## ASSIGNED TASK
Set the whole listing down again exactly as written.
======
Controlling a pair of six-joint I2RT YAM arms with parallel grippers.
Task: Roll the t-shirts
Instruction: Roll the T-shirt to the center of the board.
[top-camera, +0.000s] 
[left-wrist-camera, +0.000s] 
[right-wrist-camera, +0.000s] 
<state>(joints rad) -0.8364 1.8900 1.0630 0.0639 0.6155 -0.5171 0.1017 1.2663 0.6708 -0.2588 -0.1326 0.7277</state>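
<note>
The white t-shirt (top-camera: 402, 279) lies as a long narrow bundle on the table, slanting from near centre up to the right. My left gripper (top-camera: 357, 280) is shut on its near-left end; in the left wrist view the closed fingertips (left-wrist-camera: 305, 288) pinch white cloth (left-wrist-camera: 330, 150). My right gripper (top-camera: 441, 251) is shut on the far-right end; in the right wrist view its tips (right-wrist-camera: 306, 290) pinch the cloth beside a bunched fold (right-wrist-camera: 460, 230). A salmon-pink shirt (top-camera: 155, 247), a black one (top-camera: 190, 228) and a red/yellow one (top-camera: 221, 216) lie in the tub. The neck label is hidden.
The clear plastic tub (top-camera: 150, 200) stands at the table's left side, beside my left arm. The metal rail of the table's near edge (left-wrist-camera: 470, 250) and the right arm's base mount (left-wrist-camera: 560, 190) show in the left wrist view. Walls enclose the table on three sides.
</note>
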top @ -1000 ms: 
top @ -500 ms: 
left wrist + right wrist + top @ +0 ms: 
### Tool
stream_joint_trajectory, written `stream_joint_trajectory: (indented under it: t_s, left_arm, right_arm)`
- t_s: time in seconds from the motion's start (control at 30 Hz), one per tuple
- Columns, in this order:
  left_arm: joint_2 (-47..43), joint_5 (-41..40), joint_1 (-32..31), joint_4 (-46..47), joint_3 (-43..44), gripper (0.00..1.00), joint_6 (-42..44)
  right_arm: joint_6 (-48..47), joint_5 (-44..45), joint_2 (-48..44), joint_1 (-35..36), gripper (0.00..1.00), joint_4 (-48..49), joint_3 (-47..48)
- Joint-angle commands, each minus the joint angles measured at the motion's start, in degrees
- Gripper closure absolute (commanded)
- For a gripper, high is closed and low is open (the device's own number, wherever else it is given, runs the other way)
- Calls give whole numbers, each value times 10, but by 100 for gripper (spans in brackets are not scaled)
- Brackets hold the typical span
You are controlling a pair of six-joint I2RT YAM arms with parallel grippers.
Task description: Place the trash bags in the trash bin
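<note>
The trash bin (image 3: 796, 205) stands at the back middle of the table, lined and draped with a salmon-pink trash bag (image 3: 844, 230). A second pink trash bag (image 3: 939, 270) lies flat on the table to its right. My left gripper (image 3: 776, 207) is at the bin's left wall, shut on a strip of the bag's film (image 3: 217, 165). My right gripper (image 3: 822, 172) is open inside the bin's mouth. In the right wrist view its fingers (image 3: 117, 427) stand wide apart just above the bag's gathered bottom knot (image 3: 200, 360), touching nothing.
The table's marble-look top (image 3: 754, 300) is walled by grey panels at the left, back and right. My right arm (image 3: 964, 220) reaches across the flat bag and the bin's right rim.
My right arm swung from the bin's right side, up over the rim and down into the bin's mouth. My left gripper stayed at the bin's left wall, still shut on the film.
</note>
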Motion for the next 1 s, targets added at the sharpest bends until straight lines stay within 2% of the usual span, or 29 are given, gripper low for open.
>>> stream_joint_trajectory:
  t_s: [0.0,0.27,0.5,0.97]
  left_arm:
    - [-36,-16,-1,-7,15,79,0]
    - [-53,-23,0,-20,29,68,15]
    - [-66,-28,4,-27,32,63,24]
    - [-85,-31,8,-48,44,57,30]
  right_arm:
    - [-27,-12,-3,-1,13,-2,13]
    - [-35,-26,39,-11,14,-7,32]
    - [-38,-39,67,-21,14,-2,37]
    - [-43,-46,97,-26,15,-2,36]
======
## SOLUTION TO THIS PROBLEM
Controlling a pair of six-joint I2RT YAM arms with parallel grippers.
Task: Roll the t-shirts
Instruction: Roll the T-shirt to the center of the board.
[top-camera, +0.000s] 
[left-wrist-camera, +0.000s] 
[right-wrist-camera, +0.000s] 
<state>(joints rad) -0.8364 1.8900 1.0630 0.0639 0.6155 -0.5171 0.1017 1.2663 0.6708 -0.2588 -0.1326 0.7277</state>
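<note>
The white t-shirt (top-camera: 402, 279) lies as a long narrow bundle on the table, slanting from near centre up to the right. My left gripper (top-camera: 357, 280) is shut on its near-left end; in the left wrist view the closed fingertips (left-wrist-camera: 305, 288) pinch white cloth (left-wrist-camera: 330, 150). My right gripper (top-camera: 441, 251) is shut on the far-right end; in the right wrist view its tips (right-wrist-camera: 306, 290) pinch the cloth beside a bunched fold (right-wrist-camera: 460, 230). A salmon-pink shirt (top-camera: 155, 247), a black one (top-camera: 190, 228) and a red/yellow one (top-camera: 221, 216) lie in the tub. The neck label is hidden.
The clear plastic tub (top-camera: 150, 200) stands at the table's left side, beside my left arm. The metal rail of the table's near edge (left-wrist-camera: 470, 250) and the right arm's base mount (left-wrist-camera: 560, 190) show in the left wrist view. Walls enclose the table on three sides.
</note>
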top @ -1000 ms: 
top @ -500 ms: 
left wrist + right wrist + top @ +0 ms: 
### Tool
stream_joint_trajectory, written `stream_joint_trajectory: (indented under it: t_s, left_arm, right_arm)`
- t_s: time in seconds from the motion's start (control at 30 Hz), one per tuple
- Columns, in this order:
  left_arm: joint_2 (-47..43), joint_5 (-41..40), joint_1 (-32..31), joint_4 (-46..47), joint_3 (-43..44), gripper (0.00..1.00), joint_6 (-42..44)
  right_arm: joint_6 (-48..47), joint_5 (-44..45), joint_2 (-48..44), joint_1 (-35..36), gripper (0.00..1.00), joint_4 (-48..49), joint_3 (-47..48)
- Joint-angle commands, each minus the joint angles measured at the motion's start, in degrees
- Gripper closure absolute (commanded)
- For a gripper, high is closed and low is open (the device's own number, wherever else it is given, runs the other way)
- Calls give whole numbers, each value times 10, but by 100 for gripper (spans in brackets are not scaled)
- Brackets hold the typical span
You are controlling a pair of six-joint I2RT YAM arms with parallel grippers.
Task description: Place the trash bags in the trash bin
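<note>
The trash bin (image 3: 796, 205) stands at the back middle of the table, lined and draped with a salmon-pink trash bag (image 3: 844, 230). A second pink trash bag (image 3: 939, 270) lies flat on the table to its right. My left gripper (image 3: 776, 207) is at the bin's left wall, shut on a strip of the bag's film (image 3: 217, 165). My right gripper (image 3: 822, 172) is open inside the bin's mouth. In the right wrist view its fingers (image 3: 117, 427) stand wide apart just above the bag's gathered bottom knot (image 3: 200, 360), touching nothing.
The table's marble-look top (image 3: 754, 300) is walled by grey panels at the left, back and right. My right arm (image 3: 964, 220) reaches across the flat bag and the bin's right rim.
My right arm swung from the bin's right side, up over the rim and down into the bin's mouth. My left gripper stayed at the bin's left wall, still shut on the film.
</note>
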Motion for the next 1 s, targets added at the sharpest bends until straight lines stay within 2% of the usual span, or 29 are given, gripper low for open.
>>> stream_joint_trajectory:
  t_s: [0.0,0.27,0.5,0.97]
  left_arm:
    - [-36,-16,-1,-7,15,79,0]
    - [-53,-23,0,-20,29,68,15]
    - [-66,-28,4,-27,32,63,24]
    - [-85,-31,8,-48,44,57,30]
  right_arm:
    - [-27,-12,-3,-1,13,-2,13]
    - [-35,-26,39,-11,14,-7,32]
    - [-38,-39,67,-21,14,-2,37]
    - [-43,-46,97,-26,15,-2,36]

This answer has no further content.